Mr. Brady was of an adventurous spirit, and in his younger life preferred the wilderness to the smooth paths of civilization. In 1854 he came to Arizona and settled in Tucson, in which place he resided for many years, bearing his part as a good citizen in those exciting times. After the organization of the Territory, he held several public offices, and was sheriff for two terms. He was married in 1859 to Juanita Mendibles, who bore to him four children, all boys. She died in 1871, and in 1878 he married Miss Maria Ontonia Ochoa, of Florence, Arizona, by whom he had three boys and one girl. He settled in Florence in 1872, and made it his home for twenty-seven years. He engaged in farming, mining and stock raising. In 1881 he received $60,000 for his half interest in the Vekol Mine.
He was a Candidate for Delegate to Congress in 1871, against Richard C. McCormick, who was declared elected by a small majority.

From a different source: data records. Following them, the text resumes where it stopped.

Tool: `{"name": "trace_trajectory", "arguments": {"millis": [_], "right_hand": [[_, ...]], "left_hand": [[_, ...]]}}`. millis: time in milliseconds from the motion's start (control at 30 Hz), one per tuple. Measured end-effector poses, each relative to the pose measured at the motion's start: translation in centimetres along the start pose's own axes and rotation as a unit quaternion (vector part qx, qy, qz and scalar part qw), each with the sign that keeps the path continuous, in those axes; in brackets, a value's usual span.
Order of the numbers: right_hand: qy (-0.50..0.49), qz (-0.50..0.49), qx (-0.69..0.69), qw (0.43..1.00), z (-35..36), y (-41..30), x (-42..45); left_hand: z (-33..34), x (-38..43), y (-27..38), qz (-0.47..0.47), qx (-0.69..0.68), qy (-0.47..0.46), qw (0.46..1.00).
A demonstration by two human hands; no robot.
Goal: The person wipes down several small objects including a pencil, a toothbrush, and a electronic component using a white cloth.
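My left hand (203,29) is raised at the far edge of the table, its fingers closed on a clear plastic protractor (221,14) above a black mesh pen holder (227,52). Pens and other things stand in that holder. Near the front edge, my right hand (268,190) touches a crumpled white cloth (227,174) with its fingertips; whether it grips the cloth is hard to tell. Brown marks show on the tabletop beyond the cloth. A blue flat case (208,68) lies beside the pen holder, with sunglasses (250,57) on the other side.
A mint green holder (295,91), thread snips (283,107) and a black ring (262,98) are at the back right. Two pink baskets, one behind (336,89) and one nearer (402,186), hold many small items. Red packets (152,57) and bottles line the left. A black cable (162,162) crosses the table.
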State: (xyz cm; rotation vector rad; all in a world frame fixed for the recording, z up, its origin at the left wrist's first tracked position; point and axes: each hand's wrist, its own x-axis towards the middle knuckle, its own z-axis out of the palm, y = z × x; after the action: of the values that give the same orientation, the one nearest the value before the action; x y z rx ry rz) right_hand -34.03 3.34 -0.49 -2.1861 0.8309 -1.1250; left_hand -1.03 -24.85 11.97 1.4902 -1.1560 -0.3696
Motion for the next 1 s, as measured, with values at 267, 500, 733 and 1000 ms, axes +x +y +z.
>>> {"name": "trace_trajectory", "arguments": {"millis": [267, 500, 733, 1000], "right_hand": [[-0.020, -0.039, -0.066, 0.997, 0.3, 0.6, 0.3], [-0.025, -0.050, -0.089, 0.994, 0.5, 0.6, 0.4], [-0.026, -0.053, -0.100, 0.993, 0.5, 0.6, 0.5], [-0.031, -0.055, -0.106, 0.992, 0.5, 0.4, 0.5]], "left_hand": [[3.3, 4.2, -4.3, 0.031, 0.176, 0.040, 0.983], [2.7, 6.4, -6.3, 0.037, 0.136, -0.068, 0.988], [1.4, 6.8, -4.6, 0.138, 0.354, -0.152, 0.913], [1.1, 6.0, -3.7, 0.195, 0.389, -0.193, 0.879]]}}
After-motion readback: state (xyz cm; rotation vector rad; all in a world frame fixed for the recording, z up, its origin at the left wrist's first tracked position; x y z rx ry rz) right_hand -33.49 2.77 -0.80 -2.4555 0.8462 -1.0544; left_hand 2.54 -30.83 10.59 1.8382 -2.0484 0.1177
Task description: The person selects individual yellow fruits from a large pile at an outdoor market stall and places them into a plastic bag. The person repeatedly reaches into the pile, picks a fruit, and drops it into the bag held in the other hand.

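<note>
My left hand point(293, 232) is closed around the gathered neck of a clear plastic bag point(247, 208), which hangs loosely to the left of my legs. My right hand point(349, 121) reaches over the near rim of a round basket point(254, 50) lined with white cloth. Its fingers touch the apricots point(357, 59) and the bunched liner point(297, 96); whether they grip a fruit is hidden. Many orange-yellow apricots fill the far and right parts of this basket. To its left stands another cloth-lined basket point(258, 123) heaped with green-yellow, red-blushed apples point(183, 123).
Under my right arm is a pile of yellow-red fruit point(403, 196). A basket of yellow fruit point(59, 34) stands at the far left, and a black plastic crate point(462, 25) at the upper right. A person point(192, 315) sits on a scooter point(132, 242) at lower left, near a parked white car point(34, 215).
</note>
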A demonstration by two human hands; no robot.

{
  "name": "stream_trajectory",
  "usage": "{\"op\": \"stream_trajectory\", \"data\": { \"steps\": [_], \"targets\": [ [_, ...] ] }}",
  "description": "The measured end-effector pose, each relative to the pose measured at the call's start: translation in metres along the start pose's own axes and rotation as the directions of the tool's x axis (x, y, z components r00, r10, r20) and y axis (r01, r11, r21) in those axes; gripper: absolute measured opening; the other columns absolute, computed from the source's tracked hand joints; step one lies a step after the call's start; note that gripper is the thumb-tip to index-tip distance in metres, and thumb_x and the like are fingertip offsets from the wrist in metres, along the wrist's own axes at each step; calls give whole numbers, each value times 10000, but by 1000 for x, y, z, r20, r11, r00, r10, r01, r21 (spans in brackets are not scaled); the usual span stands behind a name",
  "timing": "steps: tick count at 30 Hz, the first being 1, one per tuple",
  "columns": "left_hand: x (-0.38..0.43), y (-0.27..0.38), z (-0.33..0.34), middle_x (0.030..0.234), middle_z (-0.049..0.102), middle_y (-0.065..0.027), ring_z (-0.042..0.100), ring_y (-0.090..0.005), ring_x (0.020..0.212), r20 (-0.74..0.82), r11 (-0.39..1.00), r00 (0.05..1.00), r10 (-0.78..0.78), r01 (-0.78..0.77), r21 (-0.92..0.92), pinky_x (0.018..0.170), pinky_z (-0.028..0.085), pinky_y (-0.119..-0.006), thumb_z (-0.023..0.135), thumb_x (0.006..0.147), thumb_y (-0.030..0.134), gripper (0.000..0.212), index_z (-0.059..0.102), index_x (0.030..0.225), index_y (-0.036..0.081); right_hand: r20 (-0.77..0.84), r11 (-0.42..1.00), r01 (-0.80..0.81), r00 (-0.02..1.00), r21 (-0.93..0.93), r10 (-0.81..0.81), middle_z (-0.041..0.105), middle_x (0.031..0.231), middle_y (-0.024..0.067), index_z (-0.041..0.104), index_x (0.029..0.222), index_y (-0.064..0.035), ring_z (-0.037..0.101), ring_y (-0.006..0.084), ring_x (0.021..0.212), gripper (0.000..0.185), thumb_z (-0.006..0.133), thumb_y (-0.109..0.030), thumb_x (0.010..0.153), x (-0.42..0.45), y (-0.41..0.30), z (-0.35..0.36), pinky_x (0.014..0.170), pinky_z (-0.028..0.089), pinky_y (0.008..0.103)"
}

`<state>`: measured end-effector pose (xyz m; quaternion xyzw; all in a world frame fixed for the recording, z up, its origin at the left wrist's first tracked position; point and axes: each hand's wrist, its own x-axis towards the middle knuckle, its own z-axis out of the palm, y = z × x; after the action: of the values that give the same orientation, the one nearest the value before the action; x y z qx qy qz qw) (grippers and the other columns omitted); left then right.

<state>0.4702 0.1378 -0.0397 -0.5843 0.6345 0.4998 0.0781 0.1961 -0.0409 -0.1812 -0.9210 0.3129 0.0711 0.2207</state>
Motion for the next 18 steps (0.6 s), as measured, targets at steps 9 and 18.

Mr. Brady was in all respects a strong man, not only physically, but mentally; of unquestioned integrity, and in every position of honor or trust, he reflected credit upon the appointing power. A gentleman of the old school, he was genial, kind and hospitable. The latchstring to his house always hung upon the outside. He served several times in the Territorial Legislature and always with great credit to himself, using his influence at all times to enact laws for the benefit of the Territory.

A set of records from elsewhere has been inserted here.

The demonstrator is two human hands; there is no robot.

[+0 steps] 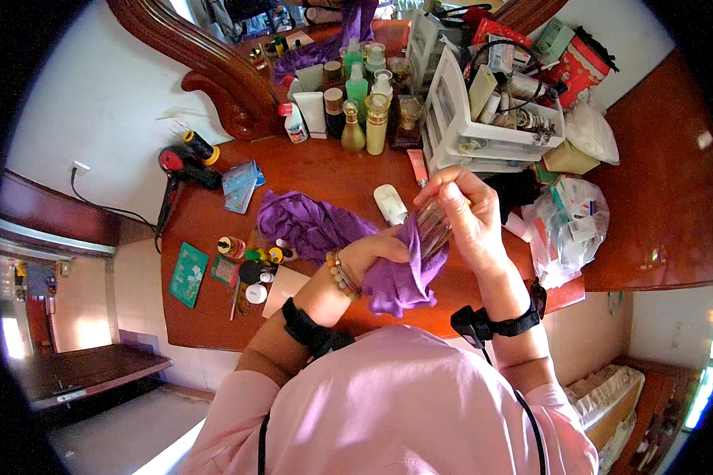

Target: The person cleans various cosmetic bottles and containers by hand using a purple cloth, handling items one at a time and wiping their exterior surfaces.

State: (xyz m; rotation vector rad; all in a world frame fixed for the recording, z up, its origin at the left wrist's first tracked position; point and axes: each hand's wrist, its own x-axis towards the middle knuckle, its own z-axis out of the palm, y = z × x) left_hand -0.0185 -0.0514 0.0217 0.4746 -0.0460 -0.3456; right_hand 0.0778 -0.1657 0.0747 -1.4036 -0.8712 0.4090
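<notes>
My left hand [380,250] grips a purple cloth [321,225], which is wrapped partly around a see-through bottle or jar [432,228]. The upper end of that vessel is between the thumb and fingers of my right hand [466,208]. Its exact kind is hard to tell behind cloth and fingers. One bunched length of the cloth trails left over the reddish-brown wooden dressing table [315,169], and a loose corner hangs below my left hand. Just beyond my hands lies a small white container [390,203], with a pink tube [417,166] behind it.
Cosmetic bottles [356,113] stand before the mirror. At the back right is a filled white drawer unit [481,136], with a plastic bag of items [564,219] nearer. A hair dryer [181,172], thread spool [202,146], teal packet [188,274] and small jars [256,293] lie left.
</notes>
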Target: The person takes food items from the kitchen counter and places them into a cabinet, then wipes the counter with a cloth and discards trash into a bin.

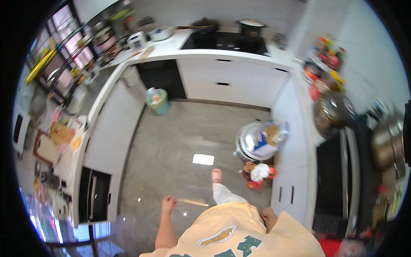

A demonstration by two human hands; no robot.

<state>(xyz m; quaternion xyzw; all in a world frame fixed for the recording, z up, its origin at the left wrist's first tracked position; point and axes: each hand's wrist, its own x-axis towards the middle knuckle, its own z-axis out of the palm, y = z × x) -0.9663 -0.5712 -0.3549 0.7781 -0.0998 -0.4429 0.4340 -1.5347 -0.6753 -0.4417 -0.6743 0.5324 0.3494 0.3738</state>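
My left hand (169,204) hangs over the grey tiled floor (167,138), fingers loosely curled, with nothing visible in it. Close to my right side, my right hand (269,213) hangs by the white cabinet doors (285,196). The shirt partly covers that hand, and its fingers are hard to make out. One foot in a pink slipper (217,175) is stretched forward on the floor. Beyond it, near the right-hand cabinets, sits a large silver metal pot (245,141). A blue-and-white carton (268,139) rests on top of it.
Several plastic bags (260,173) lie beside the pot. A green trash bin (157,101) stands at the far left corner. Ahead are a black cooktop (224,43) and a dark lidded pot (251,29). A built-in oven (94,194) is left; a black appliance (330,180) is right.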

“In 1894,” says his daughter, Miss Margaret A. Brady, “my father was appointed as Special Agent for the Interior Department, in the U. S. Private Court of Land Claims, and he obtained valuable information in behalf of the Government in the Peralta Reavis land fraud. His notes are very humorous relative to the ridiculous claims of Reavis and his wife. I can say that it was greatly due to my father’s information that the Government was able to identify the fraud.”

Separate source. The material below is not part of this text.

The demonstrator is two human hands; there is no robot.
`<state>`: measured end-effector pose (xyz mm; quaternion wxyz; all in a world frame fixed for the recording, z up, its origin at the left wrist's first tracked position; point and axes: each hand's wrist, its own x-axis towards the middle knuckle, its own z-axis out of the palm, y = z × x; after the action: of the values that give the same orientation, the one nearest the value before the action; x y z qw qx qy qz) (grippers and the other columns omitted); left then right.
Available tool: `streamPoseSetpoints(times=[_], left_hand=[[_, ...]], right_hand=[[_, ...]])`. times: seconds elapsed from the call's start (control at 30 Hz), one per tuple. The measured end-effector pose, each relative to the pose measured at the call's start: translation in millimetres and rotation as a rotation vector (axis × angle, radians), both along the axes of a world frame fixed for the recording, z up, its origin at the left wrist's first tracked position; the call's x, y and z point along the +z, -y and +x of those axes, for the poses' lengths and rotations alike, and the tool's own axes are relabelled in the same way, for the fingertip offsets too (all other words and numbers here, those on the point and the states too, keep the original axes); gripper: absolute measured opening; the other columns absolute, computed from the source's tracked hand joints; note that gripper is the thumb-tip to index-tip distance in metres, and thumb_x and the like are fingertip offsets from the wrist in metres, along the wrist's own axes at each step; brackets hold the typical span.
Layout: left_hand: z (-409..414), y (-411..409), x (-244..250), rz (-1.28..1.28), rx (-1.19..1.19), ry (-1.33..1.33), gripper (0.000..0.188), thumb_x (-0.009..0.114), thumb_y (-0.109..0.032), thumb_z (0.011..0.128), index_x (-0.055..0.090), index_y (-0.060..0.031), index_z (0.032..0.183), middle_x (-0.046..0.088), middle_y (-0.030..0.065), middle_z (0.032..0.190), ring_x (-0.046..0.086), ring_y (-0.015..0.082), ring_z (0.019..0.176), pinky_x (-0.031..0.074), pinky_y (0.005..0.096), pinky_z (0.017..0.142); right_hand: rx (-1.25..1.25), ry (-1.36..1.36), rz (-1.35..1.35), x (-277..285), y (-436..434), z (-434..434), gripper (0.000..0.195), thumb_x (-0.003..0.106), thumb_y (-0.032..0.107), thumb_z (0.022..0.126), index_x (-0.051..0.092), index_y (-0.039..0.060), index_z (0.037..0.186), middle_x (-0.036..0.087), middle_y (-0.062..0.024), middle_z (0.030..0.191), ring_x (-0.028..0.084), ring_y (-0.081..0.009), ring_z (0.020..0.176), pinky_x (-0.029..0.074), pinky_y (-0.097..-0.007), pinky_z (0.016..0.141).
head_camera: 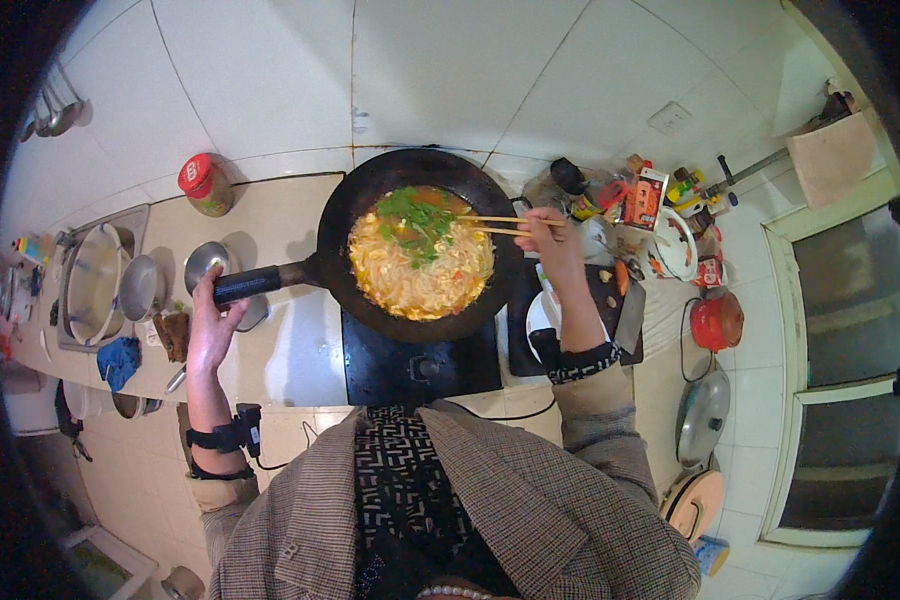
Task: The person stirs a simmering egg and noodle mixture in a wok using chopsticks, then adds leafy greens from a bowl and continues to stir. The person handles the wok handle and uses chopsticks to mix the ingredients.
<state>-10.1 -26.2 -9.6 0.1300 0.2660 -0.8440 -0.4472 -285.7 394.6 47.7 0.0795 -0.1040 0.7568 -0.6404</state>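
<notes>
A dark wok (335, 225) sits on the black induction cooktop (424, 371). Noodles (431, 285) in orange broth fill it, with egg-like pale bits and a heap of chopped green herbs (420, 217) on the far side. The end of the wok's black handle (251, 284) lies between the fingers and thumb of my left hand (216, 322). My right hand (551, 244) grips a pair of wooden chopsticks (499, 220), whose tips reach into the food at the wok's right side.
Left of the wok are metal bowls (206, 262), a red-lidded jar (208, 187) and a basin (96, 285) in the sink. On the right, a cleaver (630, 315) and carrot (621, 277) lie on a dark board, below seasoning packets (641, 199). A metal lid (703, 420) leans farther right.
</notes>
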Motion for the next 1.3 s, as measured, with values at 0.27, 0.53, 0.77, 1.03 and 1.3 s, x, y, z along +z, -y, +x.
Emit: streamPoseSetpoints(times=[0.27, 0.53, 0.77, 1.03, 1.3], left_hand=[[-2.0, -3.4, 5.9, -0.065, -0.018, 0.009, 0.064, 0.065, -0.004, 0.081, 0.032, -0.0046, 0.136, 0.047, 0.0135, 0.120, 0.051, 0.0201, 0.103, 0.045, 0.0304, 0.086], [-2.8, -3.2, 5.3, 0.023, -0.006, -0.050, 0.066, 0.069, -0.006, 0.077, 0.034, -0.0031, 0.134, 0.041, 0.0149, 0.120, 0.050, 0.0217, 0.103, 0.046, 0.0311, 0.086], [-2.5, -2.4, 2.2, 0.059, 0.017, -0.020, 0.066, 0.068, -0.005, 0.077, 0.035, -0.0025, 0.134, 0.042, 0.0151, 0.119, 0.050, 0.0225, 0.105, 0.046, 0.0319, 0.087], [-2.0, -2.9, 2.9, 0.027, 0.009, -0.025, 0.065, 0.067, -0.003, 0.077, 0.035, -0.0033, 0.134, 0.042, 0.0142, 0.117, 0.050, 0.0221, 0.104, 0.045, 0.0317, 0.088], [-4.0, -4.3, 4.6, 0.030, 0.004, -0.025, 0.064, 0.067, -0.005, 0.078, 0.035, -0.0033, 0.134, 0.042, 0.0140, 0.118, 0.049, 0.0222, 0.104, 0.044, 0.0317, 0.088]], right_hand=[[-0.119, -0.019, 0.073, -5.5, -49.6, 14.8, 0.021, 0.053, 0.014, 0.092, 0.057, -0.0010, 0.106, 0.063, -0.0105, 0.090, 0.064, -0.0165, 0.074, 0.051, -0.0256, 0.063], [-0.148, 0.042, -0.026, -20.2, -59.2, 28.4, 0.021, 0.049, 0.012, 0.092, 0.057, -0.0019, 0.106, 0.063, -0.0109, 0.090, 0.064, -0.0174, 0.073, 0.052, -0.0262, 0.065], [-0.179, 0.059, -0.115, -26.3, -62.4, 28.2, 0.020, 0.049, 0.015, 0.093, 0.056, -0.0013, 0.103, 0.062, -0.0104, 0.088, 0.063, -0.0182, 0.072, 0.052, -0.0273, 0.063], [-0.166, 0.139, -0.121, -31.4, -65.2, 37.9, 0.019, 0.050, 0.015, 0.092, 0.056, -0.0018, 0.100, 0.062, -0.0106, 0.089, 0.063, -0.0181, 0.072, 0.053, -0.0277, 0.063], [0.014, 0.212, -0.071, -43.0, -52.7, 53.0, 0.022, 0.050, 0.017, 0.093, 0.057, -0.0009, 0.104, 0.063, -0.0099, 0.091, 0.063, -0.0163, 0.073, 0.054, -0.0278, 0.067]])
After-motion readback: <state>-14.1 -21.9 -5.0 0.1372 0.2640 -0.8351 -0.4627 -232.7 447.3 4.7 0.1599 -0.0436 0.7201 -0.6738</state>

In 1898 he served for the last time in the Upper House of the Territorial Legislature, and from the Arizona Gazette of March, 1898, I extract the following:
“Quite a pathetic little parting scene occurred at the Maricopa depot upon the evening of the departure of the members of the legislature. Hon. Peter R. Brady, the veteran councilman of the Nineteenth, whose biography has been closely interwoven with stirring and interesting events in the early history of Arizona, stood a little apart from the chatting group. Though still of vigorous constitution and robust build, the whitened hair told of the cares of many years of: active life. At the veteran ‘s side stood a tall, fair haired youth, ambition, energy and hope outlined in every attribute of his makeup. The two stood with their hands clasped in an affectionate farewell. The tears welled in the old man’s eyes as he spoke brokenly words of cheer and promise to the young man who had made so brilliant a beginning in public life. Ashurst was equally affected. Early in the session the two had become warmly attached, being respectively the oldest and youngest member of the body, and often did the young man seek the counsels of his old friend and profit by them.
“We will probably never meet again this side the grave,’ said the patriarch, as he gave the young man’s hand a fervent farewell wring, ‘ but God bless you on your way.’ ”
In 1899, Mr. Brady moved with his family from Florence to Tucson, where he lived up to the time of his death, which occurred May 2nd, 1902, at the age of 77 years. All his children are still living and have their residences in Arizona. His second wife died August 14th, 1910.